2.3 SAMPLES. P&GP shall supply Samples to Gene Logic, as well as
background information with respect to such Samples and related experimental
protocols, for Gene Logic to develop the Research Databases and otherwise carry
out the purposes of this Agreement and the Research Plans. If necessary and
desirable, P&GP and Gene Logic will establish collaborations to obtain Samples
from Third Parties for analysis pursuant to the Research Plans; provided that
Gene Logic will acquire Samples hereunder only upon prior written approval by
P&GP. P&GP shall reimburse Gene Logic for any direct payments made by Gene Logic
to Third Parties in connection with the acquisition of such Samples.

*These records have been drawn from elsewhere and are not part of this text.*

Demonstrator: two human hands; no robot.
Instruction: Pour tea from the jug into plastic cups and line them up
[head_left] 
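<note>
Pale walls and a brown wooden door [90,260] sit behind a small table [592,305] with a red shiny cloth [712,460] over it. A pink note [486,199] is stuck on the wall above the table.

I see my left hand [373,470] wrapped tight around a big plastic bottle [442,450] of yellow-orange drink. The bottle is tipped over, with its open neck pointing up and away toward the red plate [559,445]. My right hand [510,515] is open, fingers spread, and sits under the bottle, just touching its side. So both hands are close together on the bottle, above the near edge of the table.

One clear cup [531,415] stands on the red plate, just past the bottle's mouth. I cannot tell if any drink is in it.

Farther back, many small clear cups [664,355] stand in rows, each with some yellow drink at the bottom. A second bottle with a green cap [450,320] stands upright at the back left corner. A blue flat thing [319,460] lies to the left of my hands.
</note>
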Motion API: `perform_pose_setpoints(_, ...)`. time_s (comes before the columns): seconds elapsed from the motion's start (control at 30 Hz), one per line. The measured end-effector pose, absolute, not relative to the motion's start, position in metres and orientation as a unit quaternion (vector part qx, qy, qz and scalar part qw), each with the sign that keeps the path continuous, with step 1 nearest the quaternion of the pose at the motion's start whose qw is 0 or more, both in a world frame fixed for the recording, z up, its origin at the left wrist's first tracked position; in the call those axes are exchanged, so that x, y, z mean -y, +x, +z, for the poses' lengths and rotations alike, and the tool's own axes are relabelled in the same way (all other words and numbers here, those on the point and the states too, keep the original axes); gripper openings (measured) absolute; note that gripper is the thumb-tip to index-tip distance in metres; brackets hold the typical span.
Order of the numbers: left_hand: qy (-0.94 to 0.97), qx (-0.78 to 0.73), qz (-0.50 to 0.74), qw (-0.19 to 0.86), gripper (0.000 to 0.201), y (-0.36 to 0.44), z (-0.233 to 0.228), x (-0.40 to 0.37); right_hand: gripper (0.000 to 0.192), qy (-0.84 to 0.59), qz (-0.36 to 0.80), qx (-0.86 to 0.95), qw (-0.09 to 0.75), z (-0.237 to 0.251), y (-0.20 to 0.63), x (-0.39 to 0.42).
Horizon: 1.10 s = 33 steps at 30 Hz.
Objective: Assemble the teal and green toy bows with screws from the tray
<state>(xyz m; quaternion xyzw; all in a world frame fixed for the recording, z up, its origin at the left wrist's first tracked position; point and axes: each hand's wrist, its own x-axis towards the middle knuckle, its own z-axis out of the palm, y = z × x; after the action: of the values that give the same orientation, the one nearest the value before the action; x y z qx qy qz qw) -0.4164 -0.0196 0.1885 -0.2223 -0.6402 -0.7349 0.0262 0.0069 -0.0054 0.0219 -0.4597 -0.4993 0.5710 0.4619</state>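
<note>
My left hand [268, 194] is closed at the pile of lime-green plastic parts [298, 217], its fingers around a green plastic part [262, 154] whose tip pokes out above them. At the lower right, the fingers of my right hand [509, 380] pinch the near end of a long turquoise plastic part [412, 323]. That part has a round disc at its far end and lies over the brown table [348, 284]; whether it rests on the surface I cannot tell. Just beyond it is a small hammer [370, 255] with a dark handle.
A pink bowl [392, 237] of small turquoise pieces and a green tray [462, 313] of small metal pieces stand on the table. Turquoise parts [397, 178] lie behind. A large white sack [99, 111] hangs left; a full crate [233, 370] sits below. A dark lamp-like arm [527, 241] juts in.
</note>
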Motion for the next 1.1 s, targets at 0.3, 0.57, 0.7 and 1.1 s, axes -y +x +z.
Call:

Any Samples
acquired by Gene Logic from a Third Party pursuant to this Section 2.3 shall be
owned by Gene Logic.
2.4 LINK TO RESEARCH DATABASES. P&GP will have access to the Research
Databases through the secure internet link to the Research Databases at P&GP
established under the Initial Collaboration Agreement. In the event that access
to the link to the Research Databases is disrupted for a period of one working
day or more, other than due to the fault of P&GP, then the period during which
P&GP shall have access to the Research Databases under Section 5.1 shall be
commensurately extended for a period equal to the number of full working days
during which such access was disrupted.
2.5 TERM OF THE RESEARCH PROGRAMS. Work under the Research Programs will
continue under this Agreement, unless terminated earlier by either party
pursuant to the terms of this Agreement or extended by mutual written agreement
of the parties, until expiration of the Research Term.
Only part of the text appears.